Action item:
The data below holds the lines to copy: everything from the line containing "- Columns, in" to the line containing "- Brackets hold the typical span", both ends included, set down exactly.

BEGIN Data section

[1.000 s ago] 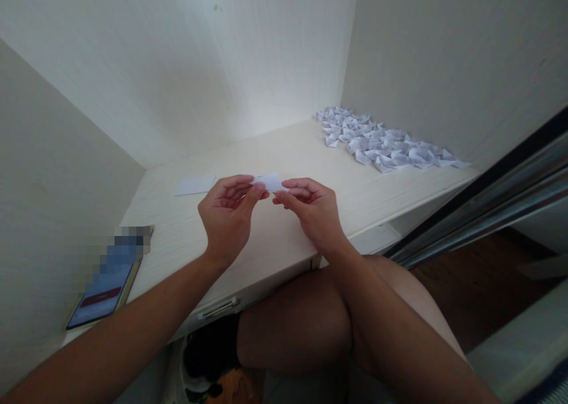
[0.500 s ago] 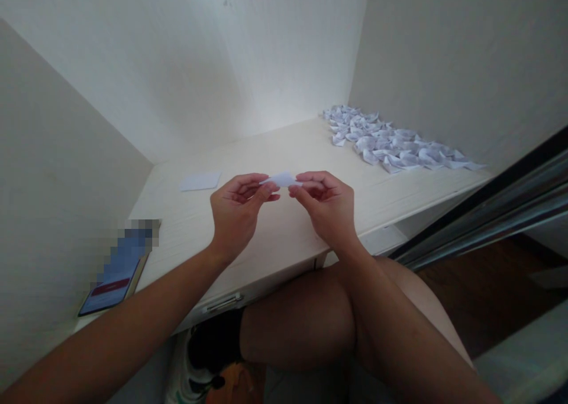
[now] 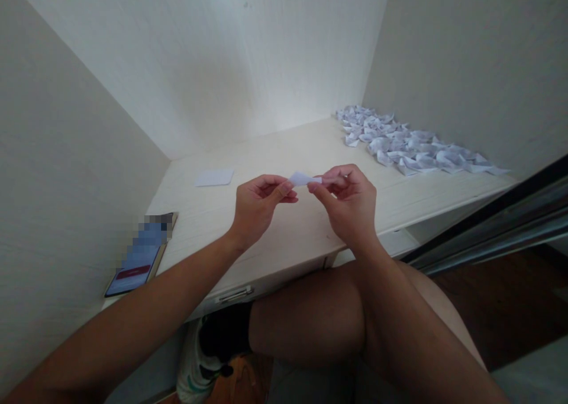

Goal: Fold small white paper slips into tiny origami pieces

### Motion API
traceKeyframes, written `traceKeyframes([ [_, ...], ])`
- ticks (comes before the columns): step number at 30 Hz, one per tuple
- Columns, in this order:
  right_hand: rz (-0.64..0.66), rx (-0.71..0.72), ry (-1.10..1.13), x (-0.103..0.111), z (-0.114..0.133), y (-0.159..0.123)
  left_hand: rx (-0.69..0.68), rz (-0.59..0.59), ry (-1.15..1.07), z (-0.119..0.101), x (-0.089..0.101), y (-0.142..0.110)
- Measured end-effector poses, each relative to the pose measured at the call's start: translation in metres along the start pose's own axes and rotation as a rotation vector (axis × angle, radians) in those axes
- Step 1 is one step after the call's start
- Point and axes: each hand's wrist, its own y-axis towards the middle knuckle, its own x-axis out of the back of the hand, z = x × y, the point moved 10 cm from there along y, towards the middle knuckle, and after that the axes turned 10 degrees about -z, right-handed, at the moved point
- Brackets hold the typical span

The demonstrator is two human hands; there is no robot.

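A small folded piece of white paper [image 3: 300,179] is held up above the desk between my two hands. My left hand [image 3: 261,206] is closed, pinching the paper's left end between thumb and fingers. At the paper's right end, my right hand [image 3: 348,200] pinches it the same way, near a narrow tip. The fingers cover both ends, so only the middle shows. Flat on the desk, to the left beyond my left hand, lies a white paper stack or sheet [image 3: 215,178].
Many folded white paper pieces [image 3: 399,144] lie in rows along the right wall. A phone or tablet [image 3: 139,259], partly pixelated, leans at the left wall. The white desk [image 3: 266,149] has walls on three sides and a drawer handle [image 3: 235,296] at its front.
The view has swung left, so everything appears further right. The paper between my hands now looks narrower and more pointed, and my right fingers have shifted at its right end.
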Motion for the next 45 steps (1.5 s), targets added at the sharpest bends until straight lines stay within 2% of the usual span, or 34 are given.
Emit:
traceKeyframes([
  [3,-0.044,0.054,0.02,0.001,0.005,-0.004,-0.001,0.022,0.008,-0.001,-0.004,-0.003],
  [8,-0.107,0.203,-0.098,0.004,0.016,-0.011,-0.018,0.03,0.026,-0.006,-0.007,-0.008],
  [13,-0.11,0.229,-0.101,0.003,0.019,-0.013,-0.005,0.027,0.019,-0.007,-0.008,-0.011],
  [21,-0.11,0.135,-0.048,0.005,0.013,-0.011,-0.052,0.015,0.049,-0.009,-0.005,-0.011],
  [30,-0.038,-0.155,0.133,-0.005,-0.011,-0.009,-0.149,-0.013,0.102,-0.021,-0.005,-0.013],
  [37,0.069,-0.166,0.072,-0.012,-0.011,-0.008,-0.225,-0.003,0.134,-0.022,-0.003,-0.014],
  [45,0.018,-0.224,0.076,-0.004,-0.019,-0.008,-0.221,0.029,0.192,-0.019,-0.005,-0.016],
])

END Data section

Your solution:
- Columns, in this order:
  right_hand: rz (-0.64..0.66), rx (-0.71..0.72), ry (-1.10..1.13), x (-0.103..0.111), z (-0.114..0.133), y (-0.159..0.123)
  left_hand: rx (-0.69..0.68), rz (-0.59..0.59), ry (-1.15..1.07), z (-0.119..0.101), x (-0.089..0.101), y (-0.142..0.110)
- Measured end-effector poses, each relative to the pose measured at the call's start: translation in metres along the start pose's own axes and rotation as a rotation vector (axis × angle, radians) in those axes
- Step 1 is one step after the call's start
- Point and axes: each hand's wrist, its own y-axis towards the middle knuckle, its own x-axis out of the back of the hand, z = x × y, the point moved 10 cm from there along y, towards the middle knuckle, and after that the axes turned 10 degrees about -z, right-handed, at the moved point
- Brackets hold the typical span

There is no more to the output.